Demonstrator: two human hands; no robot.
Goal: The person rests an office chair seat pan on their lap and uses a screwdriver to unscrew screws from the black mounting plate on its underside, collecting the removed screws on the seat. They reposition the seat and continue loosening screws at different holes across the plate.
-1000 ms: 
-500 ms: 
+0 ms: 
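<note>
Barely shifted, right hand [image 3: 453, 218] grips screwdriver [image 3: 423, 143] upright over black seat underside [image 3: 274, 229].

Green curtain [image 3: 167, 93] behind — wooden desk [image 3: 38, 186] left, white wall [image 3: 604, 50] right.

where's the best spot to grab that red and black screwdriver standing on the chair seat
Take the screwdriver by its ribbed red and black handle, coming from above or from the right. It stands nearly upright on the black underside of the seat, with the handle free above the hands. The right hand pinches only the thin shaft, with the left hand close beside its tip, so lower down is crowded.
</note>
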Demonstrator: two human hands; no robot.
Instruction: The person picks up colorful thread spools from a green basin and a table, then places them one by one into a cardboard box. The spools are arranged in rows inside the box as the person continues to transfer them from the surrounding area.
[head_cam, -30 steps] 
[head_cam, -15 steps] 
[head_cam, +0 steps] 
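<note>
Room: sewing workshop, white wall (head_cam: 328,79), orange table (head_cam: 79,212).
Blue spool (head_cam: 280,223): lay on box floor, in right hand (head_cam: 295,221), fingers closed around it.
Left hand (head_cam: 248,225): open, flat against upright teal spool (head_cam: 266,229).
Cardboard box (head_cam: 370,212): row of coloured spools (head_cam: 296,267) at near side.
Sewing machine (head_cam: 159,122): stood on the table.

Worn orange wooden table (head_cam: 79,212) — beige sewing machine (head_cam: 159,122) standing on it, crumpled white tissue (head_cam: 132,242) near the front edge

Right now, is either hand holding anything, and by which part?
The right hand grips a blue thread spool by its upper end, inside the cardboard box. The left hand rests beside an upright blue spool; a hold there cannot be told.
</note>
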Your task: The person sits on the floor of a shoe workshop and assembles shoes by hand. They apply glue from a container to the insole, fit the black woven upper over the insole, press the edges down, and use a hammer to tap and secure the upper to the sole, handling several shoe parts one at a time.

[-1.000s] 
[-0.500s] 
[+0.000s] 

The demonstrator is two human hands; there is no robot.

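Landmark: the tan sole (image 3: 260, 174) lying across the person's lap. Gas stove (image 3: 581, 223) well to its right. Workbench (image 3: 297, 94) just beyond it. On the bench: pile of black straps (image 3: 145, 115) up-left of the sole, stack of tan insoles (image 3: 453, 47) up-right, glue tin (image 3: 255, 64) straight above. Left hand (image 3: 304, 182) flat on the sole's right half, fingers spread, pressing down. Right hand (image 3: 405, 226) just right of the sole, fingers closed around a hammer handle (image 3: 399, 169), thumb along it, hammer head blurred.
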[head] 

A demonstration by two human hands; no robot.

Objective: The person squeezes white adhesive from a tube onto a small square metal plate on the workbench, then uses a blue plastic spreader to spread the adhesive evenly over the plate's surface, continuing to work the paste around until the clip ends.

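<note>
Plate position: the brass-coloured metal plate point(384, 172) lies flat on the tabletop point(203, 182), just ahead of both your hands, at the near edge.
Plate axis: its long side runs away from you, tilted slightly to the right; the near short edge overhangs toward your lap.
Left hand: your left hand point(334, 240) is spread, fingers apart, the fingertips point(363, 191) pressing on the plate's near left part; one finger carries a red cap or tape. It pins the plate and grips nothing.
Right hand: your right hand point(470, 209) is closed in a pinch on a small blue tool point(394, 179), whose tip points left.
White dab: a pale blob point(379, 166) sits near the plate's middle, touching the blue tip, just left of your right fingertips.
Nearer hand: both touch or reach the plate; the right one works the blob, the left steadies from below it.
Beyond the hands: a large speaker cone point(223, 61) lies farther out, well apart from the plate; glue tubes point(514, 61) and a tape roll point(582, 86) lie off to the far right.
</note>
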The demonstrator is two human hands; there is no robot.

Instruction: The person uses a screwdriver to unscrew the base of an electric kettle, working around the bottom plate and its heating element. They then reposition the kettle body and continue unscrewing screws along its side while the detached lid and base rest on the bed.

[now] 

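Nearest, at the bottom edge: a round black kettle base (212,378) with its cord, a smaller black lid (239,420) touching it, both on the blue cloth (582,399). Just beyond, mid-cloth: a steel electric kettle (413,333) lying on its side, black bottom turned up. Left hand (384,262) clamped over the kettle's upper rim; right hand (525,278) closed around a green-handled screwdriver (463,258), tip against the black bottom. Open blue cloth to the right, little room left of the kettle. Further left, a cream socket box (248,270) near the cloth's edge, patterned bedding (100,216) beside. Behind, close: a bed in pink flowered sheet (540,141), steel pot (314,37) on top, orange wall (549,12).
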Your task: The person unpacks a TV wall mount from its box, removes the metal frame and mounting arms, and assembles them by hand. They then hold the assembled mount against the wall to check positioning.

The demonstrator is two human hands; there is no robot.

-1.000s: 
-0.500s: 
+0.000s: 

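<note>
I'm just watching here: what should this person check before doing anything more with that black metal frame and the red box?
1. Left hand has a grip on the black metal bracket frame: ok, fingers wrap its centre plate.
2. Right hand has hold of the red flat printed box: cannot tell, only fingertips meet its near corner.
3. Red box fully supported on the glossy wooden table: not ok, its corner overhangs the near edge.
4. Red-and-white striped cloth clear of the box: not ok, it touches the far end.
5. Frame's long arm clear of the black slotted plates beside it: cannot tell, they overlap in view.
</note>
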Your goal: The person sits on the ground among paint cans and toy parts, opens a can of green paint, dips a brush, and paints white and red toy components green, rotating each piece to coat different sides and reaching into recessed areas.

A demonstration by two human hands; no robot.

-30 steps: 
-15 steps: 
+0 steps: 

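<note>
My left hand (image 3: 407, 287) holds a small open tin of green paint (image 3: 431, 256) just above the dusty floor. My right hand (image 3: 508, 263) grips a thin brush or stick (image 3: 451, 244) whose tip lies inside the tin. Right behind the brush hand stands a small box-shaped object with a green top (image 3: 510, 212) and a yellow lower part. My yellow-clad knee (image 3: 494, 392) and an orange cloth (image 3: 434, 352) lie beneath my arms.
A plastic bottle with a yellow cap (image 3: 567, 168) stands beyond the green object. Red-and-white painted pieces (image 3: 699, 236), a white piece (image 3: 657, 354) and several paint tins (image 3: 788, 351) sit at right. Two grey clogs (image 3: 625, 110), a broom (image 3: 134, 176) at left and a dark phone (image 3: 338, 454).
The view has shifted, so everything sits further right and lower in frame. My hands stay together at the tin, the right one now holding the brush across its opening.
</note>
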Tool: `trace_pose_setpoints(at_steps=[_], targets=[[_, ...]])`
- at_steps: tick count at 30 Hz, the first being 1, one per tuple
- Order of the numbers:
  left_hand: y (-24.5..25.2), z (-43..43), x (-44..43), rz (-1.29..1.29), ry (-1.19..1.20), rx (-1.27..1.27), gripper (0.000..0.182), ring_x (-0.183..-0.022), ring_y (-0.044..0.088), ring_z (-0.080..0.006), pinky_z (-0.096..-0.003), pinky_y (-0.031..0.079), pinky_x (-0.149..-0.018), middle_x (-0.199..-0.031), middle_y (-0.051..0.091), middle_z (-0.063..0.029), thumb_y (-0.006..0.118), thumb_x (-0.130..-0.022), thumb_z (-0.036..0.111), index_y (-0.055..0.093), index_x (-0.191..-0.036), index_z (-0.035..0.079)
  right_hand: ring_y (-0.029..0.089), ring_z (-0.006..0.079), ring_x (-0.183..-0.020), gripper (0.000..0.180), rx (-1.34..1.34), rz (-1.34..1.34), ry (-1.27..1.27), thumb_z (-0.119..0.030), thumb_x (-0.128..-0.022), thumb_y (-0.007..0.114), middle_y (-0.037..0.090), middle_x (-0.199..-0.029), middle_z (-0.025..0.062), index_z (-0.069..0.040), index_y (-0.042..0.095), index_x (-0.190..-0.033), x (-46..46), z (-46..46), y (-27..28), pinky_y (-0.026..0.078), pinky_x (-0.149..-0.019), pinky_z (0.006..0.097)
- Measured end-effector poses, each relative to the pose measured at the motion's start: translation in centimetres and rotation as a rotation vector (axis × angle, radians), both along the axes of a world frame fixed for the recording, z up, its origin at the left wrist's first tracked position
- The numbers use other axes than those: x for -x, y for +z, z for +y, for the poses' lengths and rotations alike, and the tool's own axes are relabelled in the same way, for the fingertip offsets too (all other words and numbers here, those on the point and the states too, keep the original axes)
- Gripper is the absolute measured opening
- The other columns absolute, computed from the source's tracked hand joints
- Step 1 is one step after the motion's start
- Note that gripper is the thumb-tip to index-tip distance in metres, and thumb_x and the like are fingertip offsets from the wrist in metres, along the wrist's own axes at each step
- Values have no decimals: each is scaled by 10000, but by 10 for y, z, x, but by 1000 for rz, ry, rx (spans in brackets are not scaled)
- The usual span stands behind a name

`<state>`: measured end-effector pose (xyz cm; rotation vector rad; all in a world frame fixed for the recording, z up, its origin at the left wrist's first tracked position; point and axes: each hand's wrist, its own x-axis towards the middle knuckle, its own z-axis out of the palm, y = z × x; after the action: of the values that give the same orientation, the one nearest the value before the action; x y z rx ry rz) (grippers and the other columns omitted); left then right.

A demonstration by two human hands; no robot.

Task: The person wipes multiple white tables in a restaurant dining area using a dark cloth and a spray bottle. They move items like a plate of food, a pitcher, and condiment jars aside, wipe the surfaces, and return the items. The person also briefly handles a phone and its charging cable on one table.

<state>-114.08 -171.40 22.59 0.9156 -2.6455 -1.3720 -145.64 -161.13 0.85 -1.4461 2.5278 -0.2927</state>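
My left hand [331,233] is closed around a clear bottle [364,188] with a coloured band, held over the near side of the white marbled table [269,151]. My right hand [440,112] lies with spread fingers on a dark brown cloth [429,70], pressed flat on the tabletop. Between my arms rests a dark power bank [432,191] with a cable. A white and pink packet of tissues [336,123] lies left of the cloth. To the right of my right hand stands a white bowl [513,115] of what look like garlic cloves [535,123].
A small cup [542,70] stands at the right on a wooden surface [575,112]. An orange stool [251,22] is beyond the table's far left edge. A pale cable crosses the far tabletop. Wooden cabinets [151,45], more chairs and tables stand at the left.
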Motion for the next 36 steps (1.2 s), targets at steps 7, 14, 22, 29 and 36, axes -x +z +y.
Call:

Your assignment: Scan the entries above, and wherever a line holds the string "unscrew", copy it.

Problem solution:
Goal: The person rests an office chair seat pan on their lap and uses a screwdriver to unscrew screws from the black mounting plate on its underside, collecting the removed screws on the seat. They reposition the seat and continue loosening screws at different holes across the plate.
Instruction: The person uses a screwdriver to unscrew the base of an electric kettle, working around the bottom plate and its heating element. They then reposition the kettle body and continue unscrewing screws along its side while the detached lid and base rest on the bed.

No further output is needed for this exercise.